0
votes

I've created a user with a policy having full access to S3: enter image description here

When I set credentials (~/.aws/credentials) and try to push a file to my bucket using boto3, it returns An error occurred (AccessDenied) when calling the PutObject operation: Access Denied

Any idea why is this happening?

I've even tried generating an access key id / secret access key for the root account and it returns the same error. I've run my code with another account's credentials and it works fine, so the issue is within the account itself.

EDIT:

I verified that the caller ID is the same as my account using boto3.client('sts').get_caller_identity().get('Account').

I don't have a policy set for my bucket, and these are its permissions enter image description here

This is a snippet of my class

from boto3 import client
from botocore.exceptions import ClientError
from boto3.exceptions import S3UploadFailedError

class AmazonS3(object):
    s3 = client('s3')

@classmethod
def upload_image(cls, bucket_name, object_name, file_content):
    extra_args = {"ACL": "public-read",
                  "ContentType": "image/jpeg" if object_name.split('.')[-1] in ['jpg', 'jpeg'] else "image/png",
                  "ContentDisposition": "inline",
                  "ContentEncoding": "base64"}

    try:
        cls.s3.put_object(Body=file_content, Bucket=bucket_name, Key=object_name, **extra_args)
    except (ClientError, S3UploadFailedError, Exception) as e:
        raise Exception('There was an error when uploading the image')
1
Try aws sts get-caller-identity and ensure the call is made by the right principal. Is there a bucket policy on the bucket? Please include any policies you set up in JSON form.Maurice
Does it work if you try to copy the file using the AWS CLI?John Rotenstein
@JohnRotenstein YesMehdi Khlifi
If it works from the AWS CLI but not from boto3 and both of those are using the same credentials, then the error probably lies in your Python code. Can you include a minimally-reproducible example in your Question?John Rotenstein
@JohnRotenstein I've edited my question. I should note that this code has been working for months in another environment, I test any credentials locally by setting them in my docker-compose file. Old credentials work, new ones unfortunately don't. But I've tried aws s3 cp inside the container and it's workingMehdi Khlifi

1 Answers

0
votes

I found the issue. In my code I'm getting the bucket name from an environment variable like this os.getenv('AWS_BUCKET_NAME', 'X').
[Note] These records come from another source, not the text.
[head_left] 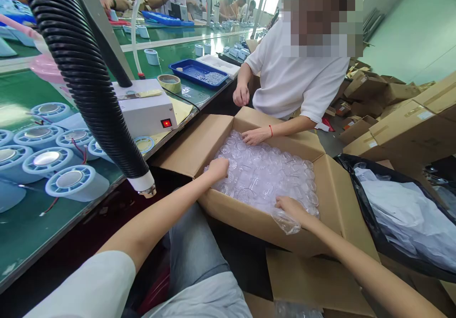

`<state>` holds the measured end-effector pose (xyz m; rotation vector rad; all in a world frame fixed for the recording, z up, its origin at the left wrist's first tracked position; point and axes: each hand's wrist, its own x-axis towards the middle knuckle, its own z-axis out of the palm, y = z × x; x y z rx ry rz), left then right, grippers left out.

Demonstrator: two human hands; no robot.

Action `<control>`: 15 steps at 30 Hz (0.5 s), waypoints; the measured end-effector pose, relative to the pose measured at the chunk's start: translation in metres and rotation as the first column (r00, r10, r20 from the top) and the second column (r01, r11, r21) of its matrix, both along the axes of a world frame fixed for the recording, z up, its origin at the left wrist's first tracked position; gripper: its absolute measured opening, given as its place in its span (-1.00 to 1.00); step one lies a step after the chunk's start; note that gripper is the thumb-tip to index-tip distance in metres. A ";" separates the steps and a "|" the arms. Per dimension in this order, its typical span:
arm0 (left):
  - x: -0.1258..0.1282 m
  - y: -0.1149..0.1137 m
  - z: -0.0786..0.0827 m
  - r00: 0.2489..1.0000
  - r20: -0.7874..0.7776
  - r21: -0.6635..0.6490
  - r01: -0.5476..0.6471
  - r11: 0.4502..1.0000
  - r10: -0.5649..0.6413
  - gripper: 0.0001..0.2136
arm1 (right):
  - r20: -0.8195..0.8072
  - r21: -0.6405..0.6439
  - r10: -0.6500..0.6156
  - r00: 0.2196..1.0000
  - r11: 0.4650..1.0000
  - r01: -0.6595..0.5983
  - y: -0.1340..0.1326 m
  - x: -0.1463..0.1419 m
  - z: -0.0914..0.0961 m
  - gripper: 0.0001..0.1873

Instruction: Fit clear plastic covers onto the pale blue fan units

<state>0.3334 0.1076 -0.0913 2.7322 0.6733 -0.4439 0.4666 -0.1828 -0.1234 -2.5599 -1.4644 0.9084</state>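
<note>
Green worktable (21,244) and piled cartons (401,135) flank an open box (245,223)

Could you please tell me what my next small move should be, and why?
Perhaps your right hand should tuck the clear film into the carton: the film hangs over its near edge, at that hand, while clear plastic pieces lie inside.

Plain brown, we see, on the cardboard box (242,220), and what a contrast with those clear plastic pieces (256,175), shimmering lilac-white! Green we get from the bench top (21,246), pale blue from the round housings (90,189), silver-grey from their discs (69,178). Now we spot black on the ribbed hose (81,71), white on the boxy unit (142,118), glowing red on its switch (166,123), deep blue on the tray (185,73), white on the T-shirt (288,80) opposite, bright red on the wristband (270,131).
</note>
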 end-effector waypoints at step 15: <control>0.011 -0.027 -0.009 0.972 0.056 -0.070 0.231 0.970 -0.228 -0.67 | -0.364 0.456 -0.246 0.898 0.794 0.402 -0.045 0.043 0.022 -0.70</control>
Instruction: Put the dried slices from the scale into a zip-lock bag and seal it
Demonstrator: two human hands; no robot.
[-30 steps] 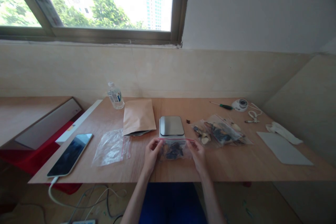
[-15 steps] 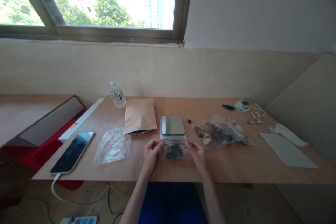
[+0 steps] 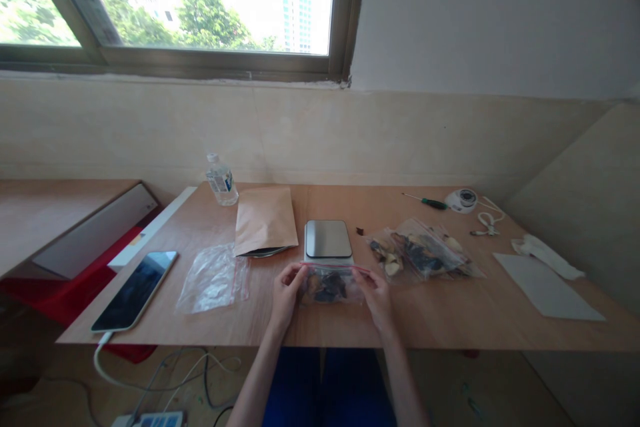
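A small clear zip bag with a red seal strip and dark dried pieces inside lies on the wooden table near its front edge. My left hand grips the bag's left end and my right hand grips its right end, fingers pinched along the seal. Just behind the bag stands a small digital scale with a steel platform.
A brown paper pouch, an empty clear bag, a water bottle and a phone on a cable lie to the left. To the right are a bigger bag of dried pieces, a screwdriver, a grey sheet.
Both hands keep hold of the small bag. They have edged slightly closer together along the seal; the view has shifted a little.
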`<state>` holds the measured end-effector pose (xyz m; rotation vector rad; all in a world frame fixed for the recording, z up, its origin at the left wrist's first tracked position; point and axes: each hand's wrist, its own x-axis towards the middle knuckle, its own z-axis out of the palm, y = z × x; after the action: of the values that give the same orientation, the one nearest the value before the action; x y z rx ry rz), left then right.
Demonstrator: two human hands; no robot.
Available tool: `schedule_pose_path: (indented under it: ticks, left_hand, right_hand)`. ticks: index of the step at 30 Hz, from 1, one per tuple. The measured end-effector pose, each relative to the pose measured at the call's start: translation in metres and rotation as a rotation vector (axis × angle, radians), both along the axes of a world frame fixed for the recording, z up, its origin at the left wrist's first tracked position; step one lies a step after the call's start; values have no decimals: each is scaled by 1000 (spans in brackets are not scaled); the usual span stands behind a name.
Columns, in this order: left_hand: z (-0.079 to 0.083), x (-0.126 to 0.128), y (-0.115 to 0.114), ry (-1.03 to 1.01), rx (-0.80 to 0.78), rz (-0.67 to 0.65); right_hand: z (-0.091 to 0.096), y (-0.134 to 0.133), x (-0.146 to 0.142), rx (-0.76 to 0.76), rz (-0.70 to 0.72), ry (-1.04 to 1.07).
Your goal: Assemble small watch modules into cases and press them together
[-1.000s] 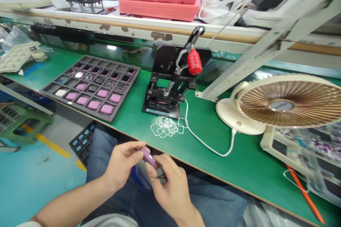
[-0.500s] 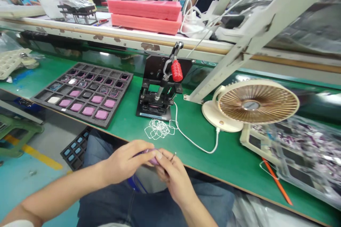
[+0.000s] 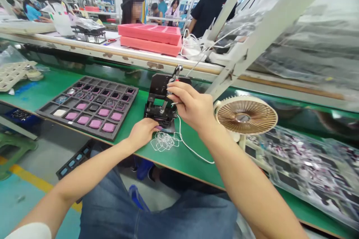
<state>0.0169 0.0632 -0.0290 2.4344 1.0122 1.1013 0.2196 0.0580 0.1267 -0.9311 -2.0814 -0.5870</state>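
Matt black metal press, dark foam tray, rough pink foam blocks, smooth green benchtop

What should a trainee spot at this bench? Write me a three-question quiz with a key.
1. Which hand is up at the lever of the press?
2. True or false: the fan stands to the left of the press.
3. What lies in the front rows of the tray? A pink pads, B steel screws, C blue caps.

Key: 1 the right hand; 2 false; 3 A.
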Motion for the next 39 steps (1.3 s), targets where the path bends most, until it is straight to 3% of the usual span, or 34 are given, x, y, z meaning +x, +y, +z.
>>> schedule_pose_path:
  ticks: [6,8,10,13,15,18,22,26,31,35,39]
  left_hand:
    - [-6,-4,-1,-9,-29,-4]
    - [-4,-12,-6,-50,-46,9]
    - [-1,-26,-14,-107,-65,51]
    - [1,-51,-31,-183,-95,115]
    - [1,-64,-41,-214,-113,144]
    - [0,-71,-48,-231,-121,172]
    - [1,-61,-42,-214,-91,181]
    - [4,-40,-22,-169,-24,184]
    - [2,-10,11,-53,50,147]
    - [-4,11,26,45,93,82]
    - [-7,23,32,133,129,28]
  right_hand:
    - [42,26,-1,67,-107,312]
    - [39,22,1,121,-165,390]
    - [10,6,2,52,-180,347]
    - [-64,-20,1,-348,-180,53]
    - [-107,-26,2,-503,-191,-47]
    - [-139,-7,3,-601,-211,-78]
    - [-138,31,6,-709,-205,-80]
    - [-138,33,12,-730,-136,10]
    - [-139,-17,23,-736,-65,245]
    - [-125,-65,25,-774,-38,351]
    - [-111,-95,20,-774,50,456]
In my deployment I've set BUCKET_NAME='Y' as environment variable, so it made sense to be able to list my S3 buckets and get 'Y' in the output and not be able to upload a file, to 'X' not 'Y' since AWS_BUCKET_NAME was not set during the deployment.

But the error An error occurred (AccessDenied) when calling the PutObject operation: Access Denied is misleading and is stating that I don't have the right permissions instead of stating that the bucket may not exist.